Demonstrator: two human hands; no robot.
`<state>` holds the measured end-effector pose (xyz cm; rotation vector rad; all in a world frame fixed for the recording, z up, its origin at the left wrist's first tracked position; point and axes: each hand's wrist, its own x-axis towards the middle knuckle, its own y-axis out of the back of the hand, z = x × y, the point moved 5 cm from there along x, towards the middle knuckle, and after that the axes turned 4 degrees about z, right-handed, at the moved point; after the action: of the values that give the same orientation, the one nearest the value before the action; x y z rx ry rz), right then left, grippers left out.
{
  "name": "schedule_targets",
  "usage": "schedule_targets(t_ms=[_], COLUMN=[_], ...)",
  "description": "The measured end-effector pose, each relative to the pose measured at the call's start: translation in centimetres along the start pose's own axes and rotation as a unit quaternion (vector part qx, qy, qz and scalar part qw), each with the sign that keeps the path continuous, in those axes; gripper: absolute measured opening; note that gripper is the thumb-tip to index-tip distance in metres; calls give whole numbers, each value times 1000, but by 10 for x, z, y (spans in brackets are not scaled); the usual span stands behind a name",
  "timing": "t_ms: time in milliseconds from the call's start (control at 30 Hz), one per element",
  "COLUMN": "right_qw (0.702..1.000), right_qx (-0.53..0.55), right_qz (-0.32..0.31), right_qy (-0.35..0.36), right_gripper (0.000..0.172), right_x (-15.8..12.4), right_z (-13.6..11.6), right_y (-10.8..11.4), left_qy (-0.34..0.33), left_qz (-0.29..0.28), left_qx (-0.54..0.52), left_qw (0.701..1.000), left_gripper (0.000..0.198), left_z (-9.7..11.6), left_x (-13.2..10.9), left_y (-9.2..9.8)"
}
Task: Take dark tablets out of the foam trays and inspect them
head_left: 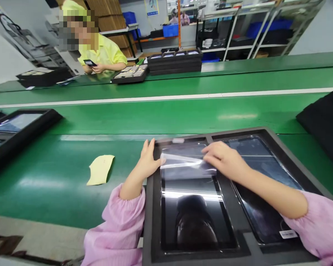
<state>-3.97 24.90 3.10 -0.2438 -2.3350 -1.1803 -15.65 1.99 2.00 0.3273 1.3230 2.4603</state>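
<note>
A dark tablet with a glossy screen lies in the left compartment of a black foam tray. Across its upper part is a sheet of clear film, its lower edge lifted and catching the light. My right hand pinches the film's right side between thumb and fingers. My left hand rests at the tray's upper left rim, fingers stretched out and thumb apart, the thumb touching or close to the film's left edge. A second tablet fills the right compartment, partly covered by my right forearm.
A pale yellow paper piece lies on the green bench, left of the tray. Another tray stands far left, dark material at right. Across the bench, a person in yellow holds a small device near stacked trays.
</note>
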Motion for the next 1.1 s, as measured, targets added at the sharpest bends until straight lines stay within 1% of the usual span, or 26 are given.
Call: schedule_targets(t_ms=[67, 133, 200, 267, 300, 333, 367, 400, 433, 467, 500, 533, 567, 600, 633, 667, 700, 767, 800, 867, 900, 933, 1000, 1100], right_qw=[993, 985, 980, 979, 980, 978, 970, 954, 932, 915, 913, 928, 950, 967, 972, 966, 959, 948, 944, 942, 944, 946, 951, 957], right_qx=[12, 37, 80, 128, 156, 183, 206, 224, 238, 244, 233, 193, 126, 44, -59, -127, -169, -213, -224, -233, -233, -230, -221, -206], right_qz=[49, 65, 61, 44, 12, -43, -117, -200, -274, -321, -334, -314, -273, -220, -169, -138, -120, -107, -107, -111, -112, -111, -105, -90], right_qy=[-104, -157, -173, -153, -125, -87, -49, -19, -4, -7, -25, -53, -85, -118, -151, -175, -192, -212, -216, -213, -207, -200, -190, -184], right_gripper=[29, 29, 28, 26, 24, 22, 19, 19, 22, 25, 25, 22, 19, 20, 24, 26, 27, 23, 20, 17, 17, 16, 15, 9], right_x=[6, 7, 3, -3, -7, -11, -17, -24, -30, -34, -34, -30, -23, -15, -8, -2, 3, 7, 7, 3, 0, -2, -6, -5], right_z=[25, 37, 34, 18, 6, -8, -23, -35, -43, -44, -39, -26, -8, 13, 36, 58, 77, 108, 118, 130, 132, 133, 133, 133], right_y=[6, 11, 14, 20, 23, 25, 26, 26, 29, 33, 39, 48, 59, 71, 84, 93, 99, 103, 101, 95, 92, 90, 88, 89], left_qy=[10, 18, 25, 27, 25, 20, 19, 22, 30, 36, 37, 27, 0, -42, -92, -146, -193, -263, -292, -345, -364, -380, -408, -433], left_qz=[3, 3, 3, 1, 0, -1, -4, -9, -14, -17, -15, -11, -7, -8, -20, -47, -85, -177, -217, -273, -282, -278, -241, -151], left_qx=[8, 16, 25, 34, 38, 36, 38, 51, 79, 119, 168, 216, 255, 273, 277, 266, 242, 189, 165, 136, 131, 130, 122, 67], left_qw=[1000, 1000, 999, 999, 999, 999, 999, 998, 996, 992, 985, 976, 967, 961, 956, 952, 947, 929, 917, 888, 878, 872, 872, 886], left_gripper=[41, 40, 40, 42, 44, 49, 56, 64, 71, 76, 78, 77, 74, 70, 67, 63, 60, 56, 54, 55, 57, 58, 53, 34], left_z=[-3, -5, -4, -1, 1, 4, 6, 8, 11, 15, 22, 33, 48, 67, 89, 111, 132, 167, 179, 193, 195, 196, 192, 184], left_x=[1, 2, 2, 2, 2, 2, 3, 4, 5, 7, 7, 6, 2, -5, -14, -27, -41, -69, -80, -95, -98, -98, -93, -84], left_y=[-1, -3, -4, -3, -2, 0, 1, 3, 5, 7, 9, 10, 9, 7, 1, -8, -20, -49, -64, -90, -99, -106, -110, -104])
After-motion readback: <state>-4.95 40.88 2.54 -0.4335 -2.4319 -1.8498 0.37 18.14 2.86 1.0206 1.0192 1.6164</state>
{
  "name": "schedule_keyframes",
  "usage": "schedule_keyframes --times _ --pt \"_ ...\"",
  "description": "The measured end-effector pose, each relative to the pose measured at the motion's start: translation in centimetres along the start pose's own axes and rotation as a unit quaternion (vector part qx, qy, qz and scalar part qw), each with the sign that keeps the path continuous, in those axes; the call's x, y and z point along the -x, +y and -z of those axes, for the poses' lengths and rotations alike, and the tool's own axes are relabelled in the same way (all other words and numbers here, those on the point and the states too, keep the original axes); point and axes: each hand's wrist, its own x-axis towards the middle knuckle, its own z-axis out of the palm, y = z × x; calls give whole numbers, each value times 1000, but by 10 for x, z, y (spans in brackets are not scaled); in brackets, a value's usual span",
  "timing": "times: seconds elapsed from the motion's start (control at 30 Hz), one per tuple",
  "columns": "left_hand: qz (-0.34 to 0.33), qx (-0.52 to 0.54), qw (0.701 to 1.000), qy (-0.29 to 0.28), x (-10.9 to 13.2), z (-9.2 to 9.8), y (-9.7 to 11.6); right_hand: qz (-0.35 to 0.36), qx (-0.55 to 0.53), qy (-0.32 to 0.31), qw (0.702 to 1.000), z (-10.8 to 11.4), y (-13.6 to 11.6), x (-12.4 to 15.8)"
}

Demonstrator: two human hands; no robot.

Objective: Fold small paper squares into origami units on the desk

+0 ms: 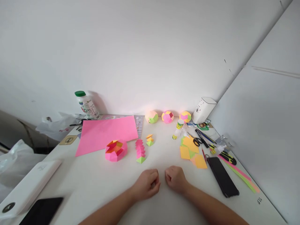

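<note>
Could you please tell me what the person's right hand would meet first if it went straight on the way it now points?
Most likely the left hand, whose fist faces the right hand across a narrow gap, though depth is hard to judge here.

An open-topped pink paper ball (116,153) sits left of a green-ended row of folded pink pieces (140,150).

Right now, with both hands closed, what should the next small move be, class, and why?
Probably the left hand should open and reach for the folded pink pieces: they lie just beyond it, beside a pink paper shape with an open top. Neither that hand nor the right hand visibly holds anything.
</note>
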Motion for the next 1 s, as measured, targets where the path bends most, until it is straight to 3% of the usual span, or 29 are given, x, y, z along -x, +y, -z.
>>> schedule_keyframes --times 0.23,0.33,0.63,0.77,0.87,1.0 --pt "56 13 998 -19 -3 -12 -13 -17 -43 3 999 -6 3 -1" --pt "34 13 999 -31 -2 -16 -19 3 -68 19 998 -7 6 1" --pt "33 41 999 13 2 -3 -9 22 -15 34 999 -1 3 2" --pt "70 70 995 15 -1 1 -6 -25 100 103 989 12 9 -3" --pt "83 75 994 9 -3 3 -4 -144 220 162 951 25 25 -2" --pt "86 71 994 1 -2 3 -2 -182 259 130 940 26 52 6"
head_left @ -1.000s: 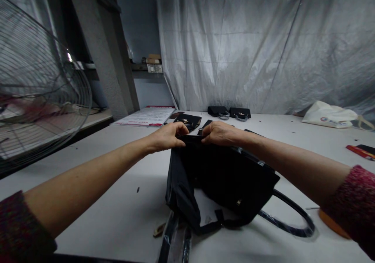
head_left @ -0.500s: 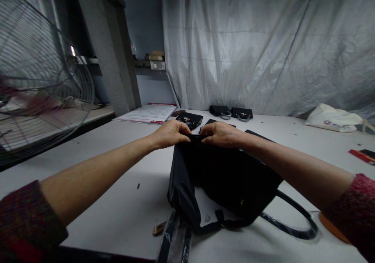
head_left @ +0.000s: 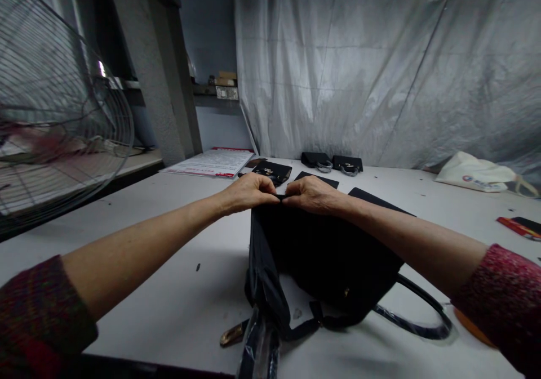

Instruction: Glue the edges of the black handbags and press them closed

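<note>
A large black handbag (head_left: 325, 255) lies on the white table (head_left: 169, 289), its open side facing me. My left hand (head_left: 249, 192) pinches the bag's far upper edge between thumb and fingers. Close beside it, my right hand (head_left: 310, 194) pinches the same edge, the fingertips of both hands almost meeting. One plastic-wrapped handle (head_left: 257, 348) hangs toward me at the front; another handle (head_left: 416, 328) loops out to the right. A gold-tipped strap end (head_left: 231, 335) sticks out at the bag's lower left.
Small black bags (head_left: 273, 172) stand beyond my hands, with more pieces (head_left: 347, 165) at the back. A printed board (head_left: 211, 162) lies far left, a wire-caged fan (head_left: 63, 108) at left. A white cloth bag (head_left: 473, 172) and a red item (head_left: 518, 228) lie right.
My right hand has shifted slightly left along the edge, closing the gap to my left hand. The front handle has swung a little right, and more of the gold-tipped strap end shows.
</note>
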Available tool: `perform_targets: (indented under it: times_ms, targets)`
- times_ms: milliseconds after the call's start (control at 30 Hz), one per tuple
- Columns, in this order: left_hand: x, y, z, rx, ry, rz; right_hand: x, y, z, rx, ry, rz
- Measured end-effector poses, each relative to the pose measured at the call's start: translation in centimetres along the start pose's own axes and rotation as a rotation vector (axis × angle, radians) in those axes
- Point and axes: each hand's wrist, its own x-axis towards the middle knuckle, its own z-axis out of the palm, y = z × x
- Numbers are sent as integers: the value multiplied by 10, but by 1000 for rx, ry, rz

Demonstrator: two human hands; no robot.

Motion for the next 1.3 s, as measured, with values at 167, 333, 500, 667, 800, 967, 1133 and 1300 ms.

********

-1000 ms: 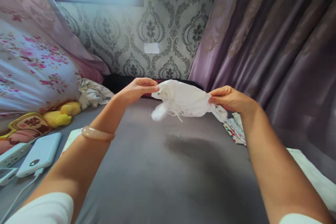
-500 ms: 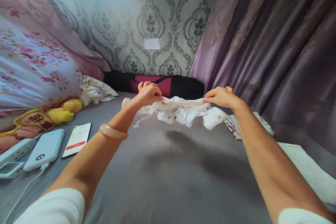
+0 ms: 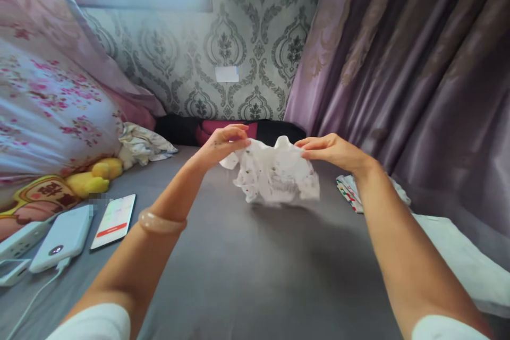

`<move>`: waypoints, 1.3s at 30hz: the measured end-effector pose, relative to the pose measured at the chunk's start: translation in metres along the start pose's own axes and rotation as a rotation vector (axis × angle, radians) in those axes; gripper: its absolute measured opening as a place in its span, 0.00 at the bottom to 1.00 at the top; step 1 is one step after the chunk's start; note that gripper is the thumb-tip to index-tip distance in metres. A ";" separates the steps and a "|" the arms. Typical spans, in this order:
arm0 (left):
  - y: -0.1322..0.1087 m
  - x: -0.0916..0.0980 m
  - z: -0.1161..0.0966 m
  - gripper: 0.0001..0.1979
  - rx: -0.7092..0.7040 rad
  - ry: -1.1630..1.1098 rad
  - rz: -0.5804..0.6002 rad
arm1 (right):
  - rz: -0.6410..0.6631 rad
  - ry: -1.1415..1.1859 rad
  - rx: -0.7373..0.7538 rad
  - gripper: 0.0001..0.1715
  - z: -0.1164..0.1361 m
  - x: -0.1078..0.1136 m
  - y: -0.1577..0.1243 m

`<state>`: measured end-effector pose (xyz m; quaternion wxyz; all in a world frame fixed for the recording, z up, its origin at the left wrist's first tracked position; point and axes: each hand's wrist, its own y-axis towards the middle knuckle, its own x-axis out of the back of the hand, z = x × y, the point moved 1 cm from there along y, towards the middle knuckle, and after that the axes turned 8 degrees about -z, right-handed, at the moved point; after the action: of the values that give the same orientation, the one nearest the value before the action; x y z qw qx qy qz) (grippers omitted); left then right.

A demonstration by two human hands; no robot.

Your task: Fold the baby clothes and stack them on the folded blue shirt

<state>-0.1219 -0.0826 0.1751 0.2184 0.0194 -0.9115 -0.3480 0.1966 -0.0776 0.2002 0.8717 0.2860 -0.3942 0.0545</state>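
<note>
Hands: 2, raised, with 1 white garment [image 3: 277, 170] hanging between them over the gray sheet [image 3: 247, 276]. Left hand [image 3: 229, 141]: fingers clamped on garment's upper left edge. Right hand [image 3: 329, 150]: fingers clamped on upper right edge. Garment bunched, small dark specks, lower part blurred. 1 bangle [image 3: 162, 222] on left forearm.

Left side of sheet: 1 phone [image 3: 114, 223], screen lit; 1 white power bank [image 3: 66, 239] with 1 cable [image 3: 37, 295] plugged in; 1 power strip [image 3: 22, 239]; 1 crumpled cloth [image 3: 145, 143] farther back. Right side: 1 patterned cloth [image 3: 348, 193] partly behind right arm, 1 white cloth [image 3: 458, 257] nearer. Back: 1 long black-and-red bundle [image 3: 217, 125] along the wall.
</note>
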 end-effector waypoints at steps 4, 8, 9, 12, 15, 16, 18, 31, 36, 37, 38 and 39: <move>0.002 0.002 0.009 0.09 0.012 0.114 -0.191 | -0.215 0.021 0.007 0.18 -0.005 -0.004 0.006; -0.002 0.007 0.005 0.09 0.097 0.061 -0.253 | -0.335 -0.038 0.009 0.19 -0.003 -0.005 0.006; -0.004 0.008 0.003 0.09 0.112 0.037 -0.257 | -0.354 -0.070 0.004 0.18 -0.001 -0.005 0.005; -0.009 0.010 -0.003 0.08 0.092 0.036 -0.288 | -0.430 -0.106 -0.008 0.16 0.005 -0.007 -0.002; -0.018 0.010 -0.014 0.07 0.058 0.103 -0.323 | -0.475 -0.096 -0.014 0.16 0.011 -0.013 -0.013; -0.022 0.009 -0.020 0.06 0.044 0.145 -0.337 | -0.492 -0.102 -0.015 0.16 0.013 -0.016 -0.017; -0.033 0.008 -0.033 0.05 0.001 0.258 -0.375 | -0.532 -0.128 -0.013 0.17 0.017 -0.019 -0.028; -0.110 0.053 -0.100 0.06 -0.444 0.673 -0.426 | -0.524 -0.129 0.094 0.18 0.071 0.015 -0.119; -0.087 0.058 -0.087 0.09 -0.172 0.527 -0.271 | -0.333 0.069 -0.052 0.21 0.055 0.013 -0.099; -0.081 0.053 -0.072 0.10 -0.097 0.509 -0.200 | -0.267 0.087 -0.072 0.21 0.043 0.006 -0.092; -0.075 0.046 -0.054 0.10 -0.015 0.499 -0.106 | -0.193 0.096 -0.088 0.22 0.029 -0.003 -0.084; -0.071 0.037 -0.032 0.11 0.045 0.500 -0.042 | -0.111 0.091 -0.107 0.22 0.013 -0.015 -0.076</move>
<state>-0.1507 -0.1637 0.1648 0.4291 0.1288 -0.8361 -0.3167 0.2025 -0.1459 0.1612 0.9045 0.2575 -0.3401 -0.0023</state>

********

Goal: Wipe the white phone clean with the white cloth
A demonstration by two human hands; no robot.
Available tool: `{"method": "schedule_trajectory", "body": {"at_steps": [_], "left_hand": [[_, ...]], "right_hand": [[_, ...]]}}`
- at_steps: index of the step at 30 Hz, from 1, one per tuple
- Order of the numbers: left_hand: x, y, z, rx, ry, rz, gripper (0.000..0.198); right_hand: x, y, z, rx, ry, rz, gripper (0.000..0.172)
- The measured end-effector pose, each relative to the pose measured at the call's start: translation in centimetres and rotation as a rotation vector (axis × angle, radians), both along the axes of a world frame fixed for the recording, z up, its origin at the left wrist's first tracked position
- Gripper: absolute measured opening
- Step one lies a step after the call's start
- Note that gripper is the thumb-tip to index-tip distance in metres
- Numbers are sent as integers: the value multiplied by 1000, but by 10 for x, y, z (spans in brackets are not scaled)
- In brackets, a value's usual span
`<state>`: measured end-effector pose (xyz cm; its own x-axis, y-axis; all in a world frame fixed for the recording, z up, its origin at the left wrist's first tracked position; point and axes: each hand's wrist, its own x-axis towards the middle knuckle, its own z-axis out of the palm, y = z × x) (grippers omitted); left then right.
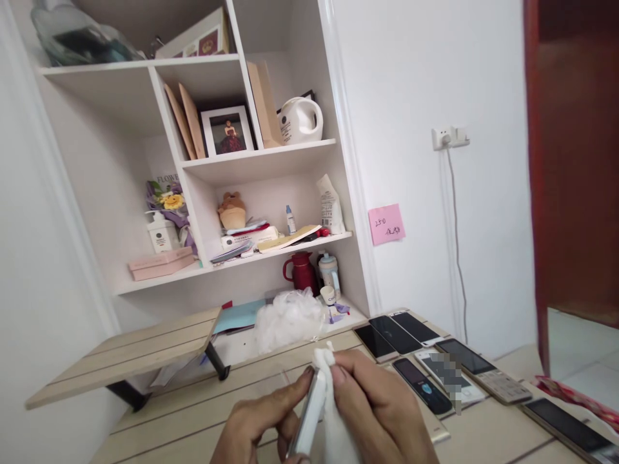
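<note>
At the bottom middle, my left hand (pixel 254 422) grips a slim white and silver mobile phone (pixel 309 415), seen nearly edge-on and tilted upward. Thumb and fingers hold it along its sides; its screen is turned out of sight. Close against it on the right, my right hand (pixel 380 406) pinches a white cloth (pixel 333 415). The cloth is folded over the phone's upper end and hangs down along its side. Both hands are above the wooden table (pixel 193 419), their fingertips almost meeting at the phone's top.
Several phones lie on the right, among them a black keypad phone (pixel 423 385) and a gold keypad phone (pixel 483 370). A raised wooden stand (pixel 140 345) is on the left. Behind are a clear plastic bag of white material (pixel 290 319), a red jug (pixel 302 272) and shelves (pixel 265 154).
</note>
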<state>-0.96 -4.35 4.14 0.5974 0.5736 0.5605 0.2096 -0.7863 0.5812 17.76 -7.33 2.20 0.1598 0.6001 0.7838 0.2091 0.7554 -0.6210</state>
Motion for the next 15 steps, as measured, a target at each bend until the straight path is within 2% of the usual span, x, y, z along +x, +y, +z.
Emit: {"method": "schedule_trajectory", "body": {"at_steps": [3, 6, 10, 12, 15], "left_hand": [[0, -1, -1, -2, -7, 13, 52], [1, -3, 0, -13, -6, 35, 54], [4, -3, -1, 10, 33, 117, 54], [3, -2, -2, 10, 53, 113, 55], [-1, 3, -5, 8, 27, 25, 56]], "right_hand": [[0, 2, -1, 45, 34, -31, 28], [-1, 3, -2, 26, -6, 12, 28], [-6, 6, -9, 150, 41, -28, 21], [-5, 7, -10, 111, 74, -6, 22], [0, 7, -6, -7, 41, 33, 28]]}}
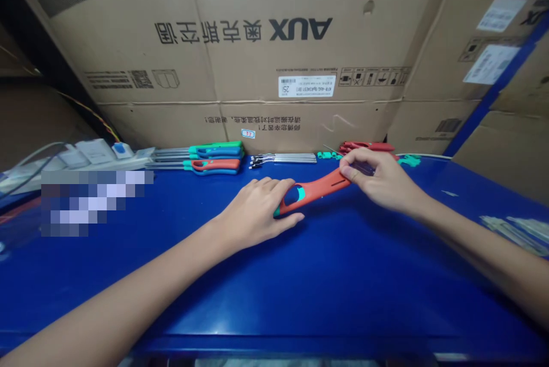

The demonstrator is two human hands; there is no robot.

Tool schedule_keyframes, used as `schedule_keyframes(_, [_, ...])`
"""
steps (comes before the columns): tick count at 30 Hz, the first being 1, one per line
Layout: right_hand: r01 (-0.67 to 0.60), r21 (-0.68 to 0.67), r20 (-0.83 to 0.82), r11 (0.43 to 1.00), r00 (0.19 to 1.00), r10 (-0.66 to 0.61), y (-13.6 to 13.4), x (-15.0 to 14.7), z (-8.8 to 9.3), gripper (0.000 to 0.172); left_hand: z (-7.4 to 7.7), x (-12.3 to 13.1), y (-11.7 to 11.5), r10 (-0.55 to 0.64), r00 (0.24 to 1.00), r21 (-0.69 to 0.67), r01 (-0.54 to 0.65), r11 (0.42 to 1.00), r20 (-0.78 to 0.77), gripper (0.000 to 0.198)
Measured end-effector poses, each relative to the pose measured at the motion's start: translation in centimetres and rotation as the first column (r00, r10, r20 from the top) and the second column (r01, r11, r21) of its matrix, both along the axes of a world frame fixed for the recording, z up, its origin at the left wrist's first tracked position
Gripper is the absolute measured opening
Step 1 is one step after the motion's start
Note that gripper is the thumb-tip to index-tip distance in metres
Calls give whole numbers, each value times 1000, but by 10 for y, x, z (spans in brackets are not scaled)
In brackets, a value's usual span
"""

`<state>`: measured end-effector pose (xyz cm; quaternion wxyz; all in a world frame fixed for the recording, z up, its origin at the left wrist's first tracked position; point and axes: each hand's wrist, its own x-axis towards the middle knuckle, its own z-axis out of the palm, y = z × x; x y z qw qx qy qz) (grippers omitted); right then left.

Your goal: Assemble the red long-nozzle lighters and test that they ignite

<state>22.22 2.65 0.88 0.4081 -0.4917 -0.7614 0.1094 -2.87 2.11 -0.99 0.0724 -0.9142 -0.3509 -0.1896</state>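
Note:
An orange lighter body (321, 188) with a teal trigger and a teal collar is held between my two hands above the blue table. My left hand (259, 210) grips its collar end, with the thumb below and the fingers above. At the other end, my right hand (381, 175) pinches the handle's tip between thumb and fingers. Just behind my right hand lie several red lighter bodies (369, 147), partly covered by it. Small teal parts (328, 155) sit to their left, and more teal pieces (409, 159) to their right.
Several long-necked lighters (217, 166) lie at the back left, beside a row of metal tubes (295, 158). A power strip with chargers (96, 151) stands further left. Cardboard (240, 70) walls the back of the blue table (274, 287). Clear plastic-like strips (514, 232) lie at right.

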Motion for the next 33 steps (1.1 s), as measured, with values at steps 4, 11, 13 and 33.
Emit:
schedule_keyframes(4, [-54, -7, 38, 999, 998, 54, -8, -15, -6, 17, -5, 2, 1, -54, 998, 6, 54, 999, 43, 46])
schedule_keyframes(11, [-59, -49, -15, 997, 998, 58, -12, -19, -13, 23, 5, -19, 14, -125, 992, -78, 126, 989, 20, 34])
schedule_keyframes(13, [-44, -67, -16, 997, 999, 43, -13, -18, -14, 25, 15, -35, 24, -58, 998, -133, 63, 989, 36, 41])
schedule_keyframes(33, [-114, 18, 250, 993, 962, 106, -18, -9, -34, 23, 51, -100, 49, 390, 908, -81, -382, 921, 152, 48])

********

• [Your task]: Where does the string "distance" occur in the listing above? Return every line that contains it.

• [Task output]:
  "description": "The measured end-effector pose, each relative to the pose measured at the call's start: translation in centimetres along the start pose's own axes and rotation as a unit quaternion (vector part qx, qy, qz and scalar part qw), each with the sign that keeps the path continuous, in those axes; gripper: absolute measured opening; note that gripper is the thumb-tip to index-tip distance in metres; calls give whole numbers, each value times 1000, but by 10 for x, z, y (spans in brackets are not scaled); the usual span stands behind a name",
`<move>`: waypoints, 1.3s at 30hz: the measured end-effector pose, relative to the pose measured at the chunk's start: translation in metres along the start pose's own axes and rotation as a rotation vector (axis × angle, radians) in those axes; gripper: its absolute measured opening as a place in its span, 0.00 at the bottom to 1.00 at the top; step 1 is one step after the chunk's start; note that gripper is the thumb-tip to index-tip distance in metres. A ";" separates the steps and a "|" the arms. Typical spans, in this order:
- Note that gripper is the thumb-tip to index-tip distance in metres
Note that gripper is the thumb-tip to index-tip distance in metres

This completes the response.